Eileen, you initially asked if medieval studies might have a good starting point for participation in this endeavor of encountering "rifts". I think the answer to that is very much yes. I'd point to Elaine Treharne's recent work on Early English Vernacular (in the "Analytical Survey" in the most recent volume of New Medieval Literatures -- also in a talk she gave to the ASSC that discussed different uses of the vernacular not always accounted for by traditional historiography, including Cnut's letters -- the notes for which are neatly organized in my filing cabinet in NYC) and its variety of uses -- resituating, perhaps, some views on the separation between "Old" and "Middle" English, in addition to positing a more complex production of texts in both languages.

I also wonder if there's a way in which the sheer variety (and, in addition, the incompleteness) of our sources in the Middle Ages (and the early period paritcularly) might make for an auspicious beginning of the kind of endeavor you're suggesting. This discussion brought to mind a short presentation I gave for a class on gender in the Middle Ages this past semester on "The Ideology of the Vernacular," that attempted to parse a variety of secondary literature on the subject. I ended in a place I found useful -- playing on a line from Nicholas Watson's "Conceptions of the Word," in which he says "Piers Plowman ends by sending Conscience looking for Piers, a figure of Christ that the poem has invented but who cannot act as Christ until he is found where he is needed, in the world" (and here's my disclaimer -- I know embarrassingly little about Piers Plowman), I tried to suggest an approach to thinking about gender and vernacularity:

Finally I wanted to point to Watson’s article briefly – “Conceptions of the Word.” Clearly playing on the dominant theme of his article – i.e., that it was often precisely Christ’s carnality, in his Incarnation, that was effaced when women and vernacular language were associated with carnality and flawed, perverted reading. By seeing sin’s “real nature as misplaced desire,” there was (in Julian of Norwich at least) the possibility of reversing the corruption of words (120). Although the “autonomy [the vernacular] could grant was always fragile,” in certain understandings, it could also show the other side of experience of the Logos in its Incarnation. God’s love could only be manifested after the fall – and after the fall into language. Vernacularity could only be redeemed when it was “found where [it] [was] needed, in the world” (114). Might our own readings of an Ideology of the Vernacular similarly need to find a location not in the longue durĂ©e -- medieval or otherwise – but in the particulars that in their moment are instructive as to the construction of the idea of a whole?

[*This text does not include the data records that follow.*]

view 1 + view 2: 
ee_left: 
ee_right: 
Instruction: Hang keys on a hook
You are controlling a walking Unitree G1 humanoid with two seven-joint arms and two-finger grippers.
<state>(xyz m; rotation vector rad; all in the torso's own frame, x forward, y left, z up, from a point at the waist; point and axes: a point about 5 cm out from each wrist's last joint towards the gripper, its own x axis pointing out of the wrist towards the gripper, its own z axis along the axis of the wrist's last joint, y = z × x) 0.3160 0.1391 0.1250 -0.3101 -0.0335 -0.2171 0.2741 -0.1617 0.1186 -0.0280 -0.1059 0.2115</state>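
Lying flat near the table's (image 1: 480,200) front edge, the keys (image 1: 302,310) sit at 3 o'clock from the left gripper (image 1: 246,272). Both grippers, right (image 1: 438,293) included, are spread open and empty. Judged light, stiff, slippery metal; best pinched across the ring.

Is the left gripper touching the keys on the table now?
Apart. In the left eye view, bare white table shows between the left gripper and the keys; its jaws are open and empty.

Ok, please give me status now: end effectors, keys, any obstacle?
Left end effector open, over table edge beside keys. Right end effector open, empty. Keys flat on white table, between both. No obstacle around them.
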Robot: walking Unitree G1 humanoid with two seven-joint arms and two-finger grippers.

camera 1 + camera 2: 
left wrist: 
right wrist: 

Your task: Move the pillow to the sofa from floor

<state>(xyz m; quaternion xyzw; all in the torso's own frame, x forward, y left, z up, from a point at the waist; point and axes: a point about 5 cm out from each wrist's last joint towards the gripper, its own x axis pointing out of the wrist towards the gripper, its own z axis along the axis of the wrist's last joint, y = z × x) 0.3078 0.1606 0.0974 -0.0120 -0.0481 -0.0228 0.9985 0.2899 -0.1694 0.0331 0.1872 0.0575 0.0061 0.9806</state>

I think what I was trying (somewhat inarticulately) to get at, in the end, was not what I said -- i.e., the "construction of the idea of a whole" -- but rather that we might fruitfully attempt an awareness of the particulars of which the separateness is necessarily elided in order to form such an idea. I also wonder if here the idea of a poetics, raised by Dan, can come in -- not to deal with the separatenesses (and so destroy them) but to illuminate it and simultaneously illuminate its own status (though I would think necessarily shifting) as a poetics.

Does any of that make sense in this discussion? (I really shouldn’t be allowed to think – or talk -- or write at any length -- after reading in Middle English all day...)

J J Cohen said...

Bracing discussion, especially for seven AM as I await the kids waking up (they are exhausted from staying up very late last night watching Mary Poppins [!!!!] in Soho and then eating a late night dessert).

Eileen, great questions; Dan and MKH, you bring the discussion to intriguing areas, especially by stressing how temporality can be analyzed as an active force capable of accumulation and gravitational pull (rather than as being an inert history to be excavated). "Temporal archive" is probably too object-like to serve well; "rift" is better.

My colleague Gil Harris is writing a book in which he likewise uses Nietzsche, though on the untimely. Gil's favored term for describing temporal thickness is palimpsest. I posted about his work a while ago.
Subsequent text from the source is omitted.